If specifying this information (especially signing.password) in the user gradle.properties file is not feasible for your environment, you can supply the information via the command line:

> gradle sign -Psigning.secretKeyRingFile=/Users/me/.gnupg/secring.gpg -Psigning.password=secret -Psigning.keyId=24875D73

Using in-memory ascii-armored keys

In some setups it is easier to use environment variables to pass the secret key and password used for signing. For instance, when using a CI server to sign artifacts, securely providing the keyring file is often troublesome. On the other hand, most CI servers provide means to securely store environment variables and provide them to builds. Using the following setup, you can pass the secret key (in ascii-armored format) and the password using the ORG_GRADLE_PROJECT_signingKey and ORG_GRADLE_PROJECT_signingPassword environment variables, respectively:

build.gradle.kts
signing {
    val signingKey: String? by project
    val signingPassword: String? by project
    useInMemoryPgpKeys(signingKey, signingPassword)
    sign(tasks["stuffZip"])
}
build.gradle
signing {
    def signingKey = findProperty("signingKey")
    def signingPassword = findProperty("signingPassword")
    useInMemoryPgpKeys(signingKey, signingPassword)
    sign stuffZip
}

Using in-memory ascii-armored OpenPGP subkeys

To prevent sharing of the master key and to keep it secure it is also possible to use in-memory ascii-armored subkeys. The main difference between using in-memory ascii-armored keys and subkeys is that it is necessary to specify key identifier as well. Using the following setup, you can pass the key identifier, secret key (in ascii-armored format) and the password using the ORG_GRADLE_PROJECT_signingKeyId, ORG_GRADLE_PROJECT_signingKey and ORG_GRADLE_PROJECT_signingPassword environment variables respectively:

build.gradle.kts
signing {
    val signingKeyId: String? by project
    val signingKey: String? by project
    val signingPassword: String? by project
    useInMemoryPgpKeys(signingKeyId, signingKey, signingPassword)
    sign(tasks["stuffZip"])
}
build.gradle
signing {
    def signingKeyId = findProperty("signingKeyId")
    def signingKey = findProperty("signingKey")
    def signingPassword = findProperty("signingPassword")
    useInMemoryPgpKeys(signingKeyId, signingKey, signingPassword)
    sign stuffZip
}

Using OpenPGP subkeys

OpenPGP supports subkeys, which are like the normal keys, except they’re bound to a master key pair. One feature of OpenPGP subkeys is that they can be revoked independently of the master keys which makes key management easier. A practical case study of how subkeys can be leveraged in software development can be read on the Debian wiki.

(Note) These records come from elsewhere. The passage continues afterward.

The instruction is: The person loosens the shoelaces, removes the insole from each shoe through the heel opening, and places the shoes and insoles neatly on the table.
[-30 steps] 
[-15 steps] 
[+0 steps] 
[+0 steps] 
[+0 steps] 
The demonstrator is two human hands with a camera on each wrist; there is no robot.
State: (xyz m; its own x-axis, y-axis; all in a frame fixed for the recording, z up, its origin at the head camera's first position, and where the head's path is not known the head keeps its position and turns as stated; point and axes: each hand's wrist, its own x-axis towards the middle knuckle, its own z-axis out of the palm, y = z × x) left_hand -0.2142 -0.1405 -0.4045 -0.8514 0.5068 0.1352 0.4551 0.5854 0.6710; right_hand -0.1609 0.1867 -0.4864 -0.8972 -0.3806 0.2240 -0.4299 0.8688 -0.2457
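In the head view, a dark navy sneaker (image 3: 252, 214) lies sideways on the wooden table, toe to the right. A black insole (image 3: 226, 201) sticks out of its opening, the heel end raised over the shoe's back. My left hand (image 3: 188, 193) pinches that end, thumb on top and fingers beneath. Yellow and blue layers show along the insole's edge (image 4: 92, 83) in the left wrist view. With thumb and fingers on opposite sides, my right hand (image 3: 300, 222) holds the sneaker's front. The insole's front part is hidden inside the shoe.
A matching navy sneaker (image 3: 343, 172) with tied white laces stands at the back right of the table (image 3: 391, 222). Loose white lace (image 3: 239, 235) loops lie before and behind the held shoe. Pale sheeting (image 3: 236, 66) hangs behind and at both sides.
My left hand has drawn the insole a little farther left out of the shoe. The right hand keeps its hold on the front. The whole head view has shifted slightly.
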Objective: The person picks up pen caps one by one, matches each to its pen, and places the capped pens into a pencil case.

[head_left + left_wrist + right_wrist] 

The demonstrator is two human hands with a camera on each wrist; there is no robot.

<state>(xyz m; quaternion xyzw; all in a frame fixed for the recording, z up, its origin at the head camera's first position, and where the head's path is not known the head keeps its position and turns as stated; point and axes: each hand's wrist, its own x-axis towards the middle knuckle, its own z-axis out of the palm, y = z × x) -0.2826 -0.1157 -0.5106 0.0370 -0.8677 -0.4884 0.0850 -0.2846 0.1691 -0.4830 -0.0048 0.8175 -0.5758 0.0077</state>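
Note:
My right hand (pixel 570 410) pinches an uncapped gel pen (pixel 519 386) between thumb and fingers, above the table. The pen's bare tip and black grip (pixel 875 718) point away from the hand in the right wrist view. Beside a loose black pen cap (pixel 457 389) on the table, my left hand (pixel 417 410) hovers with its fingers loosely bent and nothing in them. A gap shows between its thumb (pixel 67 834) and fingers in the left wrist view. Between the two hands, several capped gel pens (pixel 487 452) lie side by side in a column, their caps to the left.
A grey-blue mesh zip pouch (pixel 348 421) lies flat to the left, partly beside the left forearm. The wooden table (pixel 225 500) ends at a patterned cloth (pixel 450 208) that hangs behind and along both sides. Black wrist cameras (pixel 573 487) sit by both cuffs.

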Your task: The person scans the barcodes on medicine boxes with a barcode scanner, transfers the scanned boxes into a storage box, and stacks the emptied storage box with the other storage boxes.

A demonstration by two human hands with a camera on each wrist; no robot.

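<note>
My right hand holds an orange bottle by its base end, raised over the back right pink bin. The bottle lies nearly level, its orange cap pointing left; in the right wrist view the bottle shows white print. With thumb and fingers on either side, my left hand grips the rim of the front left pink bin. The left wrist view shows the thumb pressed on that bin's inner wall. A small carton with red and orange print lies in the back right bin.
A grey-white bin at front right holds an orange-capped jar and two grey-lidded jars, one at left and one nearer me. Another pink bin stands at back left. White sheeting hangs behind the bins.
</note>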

The Signing Plugin supports OpenPGP subkeys out of the box. Just specify a subkey ID as the value in the signing.keyId property.

Using gpg-agent

By default the Signing Plugin uses a Java-based implementation of PGP for signing. This implementation cannot use the gpg-agent program for managing private keys, though. If you want to use the gpg-agent, you can change the signatory implementation used by the Signing Plugin:

Example 2. Sign with GnuPG
build.gradle.kts
signing {
    useGpgCmd()
    sign(configurations.runtimeElements.get())
}
build.gradle
signing {
    useGpgCmd()
    sign configurations.runtimeElements
}

This tells the Signing Plugin to use the GnupgSignatory instead of the default PgpSignatory. The GnupgSignatory relies on the gpg2 program to sign the artifacts. Of course, this requires that GnuPG is installed.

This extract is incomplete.